- [Work required]:
Restate the records so that not a single word differs.

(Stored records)
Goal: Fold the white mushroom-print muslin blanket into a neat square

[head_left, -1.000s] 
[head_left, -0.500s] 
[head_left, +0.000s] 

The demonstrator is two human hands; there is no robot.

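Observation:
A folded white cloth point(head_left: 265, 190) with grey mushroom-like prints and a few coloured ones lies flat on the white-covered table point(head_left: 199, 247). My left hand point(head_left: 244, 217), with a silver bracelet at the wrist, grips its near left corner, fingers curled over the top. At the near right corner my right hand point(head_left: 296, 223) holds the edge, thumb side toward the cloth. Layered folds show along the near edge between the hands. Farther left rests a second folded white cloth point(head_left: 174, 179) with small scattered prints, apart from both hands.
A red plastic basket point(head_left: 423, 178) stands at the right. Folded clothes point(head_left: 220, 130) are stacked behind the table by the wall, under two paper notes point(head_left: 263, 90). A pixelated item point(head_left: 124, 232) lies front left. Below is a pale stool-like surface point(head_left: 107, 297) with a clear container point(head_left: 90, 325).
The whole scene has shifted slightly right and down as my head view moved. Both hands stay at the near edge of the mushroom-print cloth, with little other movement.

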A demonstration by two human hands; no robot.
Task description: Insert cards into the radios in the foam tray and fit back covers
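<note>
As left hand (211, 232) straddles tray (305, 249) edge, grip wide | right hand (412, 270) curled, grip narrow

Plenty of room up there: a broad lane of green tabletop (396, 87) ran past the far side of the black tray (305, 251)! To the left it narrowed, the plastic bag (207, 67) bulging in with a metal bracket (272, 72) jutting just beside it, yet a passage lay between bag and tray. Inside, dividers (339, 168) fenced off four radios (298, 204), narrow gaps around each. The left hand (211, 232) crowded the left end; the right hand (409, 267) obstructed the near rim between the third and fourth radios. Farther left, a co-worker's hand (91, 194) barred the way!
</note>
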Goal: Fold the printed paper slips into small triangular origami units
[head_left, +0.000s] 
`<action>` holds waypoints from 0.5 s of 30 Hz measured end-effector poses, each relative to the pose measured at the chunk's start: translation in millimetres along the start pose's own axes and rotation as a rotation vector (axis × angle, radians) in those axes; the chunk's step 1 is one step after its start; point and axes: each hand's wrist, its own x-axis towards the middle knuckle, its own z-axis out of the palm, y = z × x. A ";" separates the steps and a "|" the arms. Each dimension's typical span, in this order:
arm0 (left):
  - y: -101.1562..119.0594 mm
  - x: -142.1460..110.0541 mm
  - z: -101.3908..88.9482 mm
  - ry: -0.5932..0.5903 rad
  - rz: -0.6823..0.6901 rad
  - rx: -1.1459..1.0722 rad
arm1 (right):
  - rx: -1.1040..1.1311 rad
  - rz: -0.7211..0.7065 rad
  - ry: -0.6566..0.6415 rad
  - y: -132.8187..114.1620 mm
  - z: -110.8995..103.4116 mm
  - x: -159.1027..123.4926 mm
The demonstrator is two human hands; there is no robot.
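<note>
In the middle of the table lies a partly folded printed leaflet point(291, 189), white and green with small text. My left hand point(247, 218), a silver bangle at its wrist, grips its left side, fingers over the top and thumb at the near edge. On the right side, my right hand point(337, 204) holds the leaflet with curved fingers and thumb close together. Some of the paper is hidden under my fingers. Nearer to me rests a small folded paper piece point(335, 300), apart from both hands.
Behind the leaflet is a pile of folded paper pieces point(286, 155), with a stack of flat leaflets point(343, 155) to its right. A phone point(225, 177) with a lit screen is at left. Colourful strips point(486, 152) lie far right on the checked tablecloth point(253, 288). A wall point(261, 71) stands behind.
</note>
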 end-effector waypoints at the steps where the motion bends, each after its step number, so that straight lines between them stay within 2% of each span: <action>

- [Exercise output]:
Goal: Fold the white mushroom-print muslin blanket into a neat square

[head_left, -1.000s] 
[head_left, -0.500s] 
[head_left, +0.000s] 

The demonstrator is two human hands; there is no robot.

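Observation:
A folded white cloth point(head_left: 265, 190) with grey mushroom-like prints and a few coloured ones lies flat on the white-covered table point(head_left: 199, 247). My left hand point(head_left: 244, 217), with a silver bracelet at the wrist, grips its near left corner, fingers curled over the top. At the near right corner my right hand point(head_left: 296, 223) holds the edge, thumb side toward the cloth. Layered folds show along the near edge between the hands. Farther left rests a second folded white cloth point(head_left: 174, 179) with small scattered prints, apart from both hands.
A red plastic basket point(head_left: 423, 178) stands at the right. Folded clothes point(head_left: 220, 130) are stacked behind the table by the wall, under two paper notes point(head_left: 263, 90). A pixelated item point(head_left: 124, 232) lies front left. Below is a pale stool-like surface point(head_left: 107, 297) with a clear container point(head_left: 90, 325).
The whole scene has shifted slightly right and down as my head view moved. Both hands stay at the near edge of the mushroom-print cloth, with little other movement.
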
A demonstration by two human hands; no robot.
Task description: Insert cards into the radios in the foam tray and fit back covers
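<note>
As left hand (211, 232) straddles tray (305, 249) edge, grip wide | right hand (412, 270) curled, grip narrow

Plenty of room up there: a broad lane of green tabletop (396, 87) ran past the far side of the black tray (305, 251)! To the left it narrowed, the plastic bag (207, 67) bulging in with a metal bracket (272, 72) jutting just beside it, yet a passage lay between bag and tray. Inside, dividers (339, 168) fenced off four radios (298, 204), narrow gaps around each. The left hand (211, 232) crowded the left end; the right hand (409, 267) obstructed the near rim between the third and fourth radios. Farther left, a co-worker's hand (91, 194) barred the way!
</note>
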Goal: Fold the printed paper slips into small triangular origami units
[head_left, +0.000s] 
`<action>` holds waypoints from 0.5 s of 30 Hz measured end-effector poses, each relative to the pose measured at the chunk's start: translation in millimetres along the start pose's own axes and rotation as a rotation vector (axis × angle, radians) in those axes; the chunk's step 1 is one step after its start; point and axes: each hand's wrist, its own x-axis towards the middle knuckle, its own z-axis out of the palm, y = z × x. A ";" separates the steps and a "|" the arms. Each dimension's typical span, in this order:
arm0 (left):
  - y: -101.1562..119.0594 mm
  - x: -142.1460..110.0541 mm
  - z: -101.3908..88.9482 mm
  - ry: -0.5932..0.5903 rad
  - rz: -0.6823..0.6901 rad
  - rx: -1.1459..1.0722 rad
arm1 (right):
  - rx: -1.1040..1.1311 rad
  - rz: -0.7211..0.7065 rad
  - ry: -0.6566..0.6415 rad
  - y: -132.8187..114.1620 mm
  - z: -110.8995..103.4116 mm
  - x: -159.1027..123.4926 mm
The demonstrator is two human hands; there is no robot.
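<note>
In the middle of the table lies a partly folded printed leaflet point(291, 189), white and green with small text. My left hand point(247, 218), a silver bangle at its wrist, grips its left side, fingers over the top and thumb at the near edge. On the right side, my right hand point(337, 204) holds the leaflet with curved fingers and thumb close together. Some of the paper is hidden under my fingers. Nearer to me rests a small folded paper piece point(335, 300), apart from both hands.
Behind the leaflet is a pile of folded paper pieces point(286, 155), with a stack of flat leaflets point(343, 155) to its right. A phone point(225, 177) with a lit screen is at left. Colourful strips point(486, 152) lie far right on the checked tablecloth point(253, 288). A wall point(261, 71) stands behind.
</note>
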 end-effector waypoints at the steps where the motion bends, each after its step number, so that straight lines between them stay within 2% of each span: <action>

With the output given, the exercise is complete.